▶ _The task_
Hand back every line from the beginning of the data below through the line containing "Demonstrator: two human", word for word and free of pictures.

▶ _Recorded data_
# # # #

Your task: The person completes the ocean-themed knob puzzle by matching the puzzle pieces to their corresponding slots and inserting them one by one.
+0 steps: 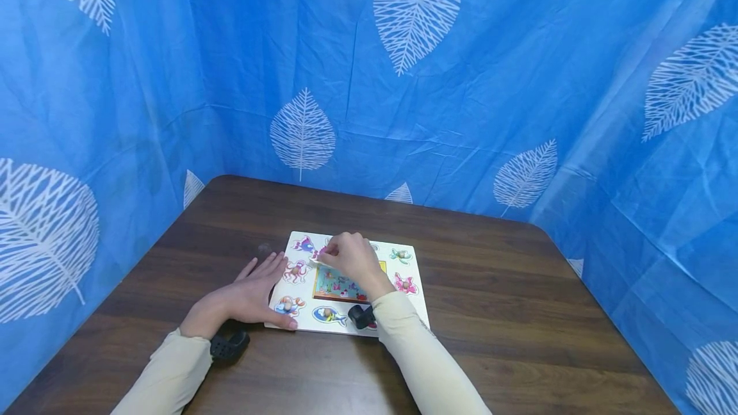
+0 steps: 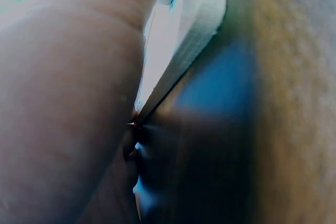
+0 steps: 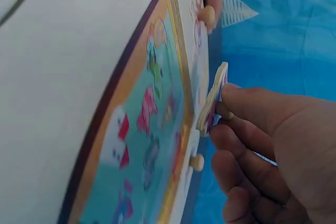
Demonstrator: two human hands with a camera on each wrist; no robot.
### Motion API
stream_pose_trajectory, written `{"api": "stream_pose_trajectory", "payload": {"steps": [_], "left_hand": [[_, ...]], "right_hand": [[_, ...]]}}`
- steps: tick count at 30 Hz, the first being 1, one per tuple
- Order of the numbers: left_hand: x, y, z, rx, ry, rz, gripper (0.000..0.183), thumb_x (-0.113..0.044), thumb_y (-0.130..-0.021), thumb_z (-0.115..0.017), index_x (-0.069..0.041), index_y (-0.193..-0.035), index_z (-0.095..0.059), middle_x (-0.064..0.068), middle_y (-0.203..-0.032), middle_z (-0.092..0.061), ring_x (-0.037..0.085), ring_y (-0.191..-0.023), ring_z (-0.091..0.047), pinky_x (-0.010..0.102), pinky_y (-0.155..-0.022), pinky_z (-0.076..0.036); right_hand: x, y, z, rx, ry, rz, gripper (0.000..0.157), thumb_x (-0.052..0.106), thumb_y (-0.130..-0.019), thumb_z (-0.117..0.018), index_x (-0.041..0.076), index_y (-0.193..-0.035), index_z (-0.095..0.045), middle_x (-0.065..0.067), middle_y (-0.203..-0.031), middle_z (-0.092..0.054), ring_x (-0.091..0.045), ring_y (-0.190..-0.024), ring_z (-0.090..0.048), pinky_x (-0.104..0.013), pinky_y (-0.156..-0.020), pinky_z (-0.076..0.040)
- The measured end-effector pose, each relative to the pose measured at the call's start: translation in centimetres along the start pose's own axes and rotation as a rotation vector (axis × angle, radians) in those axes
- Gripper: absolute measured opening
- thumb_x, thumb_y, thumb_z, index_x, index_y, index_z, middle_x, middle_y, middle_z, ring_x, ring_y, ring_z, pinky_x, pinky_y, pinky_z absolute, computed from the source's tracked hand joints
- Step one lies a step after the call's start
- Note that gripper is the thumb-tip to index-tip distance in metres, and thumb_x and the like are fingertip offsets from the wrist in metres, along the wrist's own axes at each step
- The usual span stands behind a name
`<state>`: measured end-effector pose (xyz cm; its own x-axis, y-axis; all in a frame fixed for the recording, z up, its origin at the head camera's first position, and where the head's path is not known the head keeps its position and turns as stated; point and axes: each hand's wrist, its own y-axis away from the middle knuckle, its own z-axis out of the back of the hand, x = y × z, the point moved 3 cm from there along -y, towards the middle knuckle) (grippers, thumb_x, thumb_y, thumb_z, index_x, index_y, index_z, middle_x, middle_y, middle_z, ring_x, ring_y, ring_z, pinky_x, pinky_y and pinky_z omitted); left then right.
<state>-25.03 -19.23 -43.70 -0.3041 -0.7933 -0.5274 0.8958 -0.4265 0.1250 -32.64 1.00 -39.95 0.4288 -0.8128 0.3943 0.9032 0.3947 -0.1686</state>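
On the table lies a white wooden peg puzzle board [image 1: 306, 294] with sea-animal pieces around a framed sea picture [image 1: 340, 284]. My right hand [image 1: 353, 260] is over the board's upper left part. In the right wrist view, its thumb and finger pinch a puzzle piece [image 3: 213, 103] by the small wooden knob, the piece tilted on edge above the board. My left hand [image 1: 250, 293] rests along the board's left side, fingers straight and spread, thumb on the near left corner. The left wrist view shows that hand [image 2: 63, 98] large beside the board's edge [image 2: 197, 45].
Knobbed pieces such as an octopus [image 1: 296, 271], a striped fish [image 1: 328, 315] and a pink starfish [image 1: 406, 284] sit on the board. The dark wooden table [image 1: 519, 312] extends around it. A blue curtain [image 1: 357, 133] with white leaves hangs behind and at both sides.
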Motion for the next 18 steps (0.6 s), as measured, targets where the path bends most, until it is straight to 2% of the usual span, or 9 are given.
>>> {"api": "stream_pose_trajectory", "payload": {"steps": [9, 18], "left_hand": [[0.1, 0.1, 0.0, 0.004, -0.004, 0.017, 0.135, -0.071, -0.071, -0.081, 0.009, -0.160, -0.018, 0.029, -0.169, -0.013, 0.047, -0.157, -0.010, 0.067, -0.124, -0.003], [0.2, 0.0, 0.0, -0.008, -0.017, -0.002, 0.135, -0.071, -0.071, -0.080, 0.010, -0.159, -0.018, 0.029, -0.169, -0.014, 0.047, -0.157, -0.010, 0.068, -0.124, -0.005]], "right_hand": [[0.6, -1.3, -1.7, 0.018, -0.034, -0.020, 0.015, 0.029, -0.093, -0.079, 0.015, -0.097, -0.082, 0.006, -0.086, -0.077, -0.002, -0.067, -0.061, -0.018, -0.061, -0.050], [0.8, -2.1, -2.4, 0.010, -0.048, -0.092, 0.016, 0.029, -0.095, -0.078, 0.014, -0.098, -0.082, 0.004, -0.085, -0.076, -0.004, -0.067, -0.060, -0.020, -0.062, -0.050]]}}
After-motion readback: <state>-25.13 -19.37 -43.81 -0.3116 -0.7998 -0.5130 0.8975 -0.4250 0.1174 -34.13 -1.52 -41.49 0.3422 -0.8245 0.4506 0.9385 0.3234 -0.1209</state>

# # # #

▶ _Your response_
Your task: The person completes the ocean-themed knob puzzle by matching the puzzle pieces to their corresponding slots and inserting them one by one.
+0 steps: 
+0 steps: 
+0 steps: 
Demonstrator: two human hands with a camera on each wrist; no robot.

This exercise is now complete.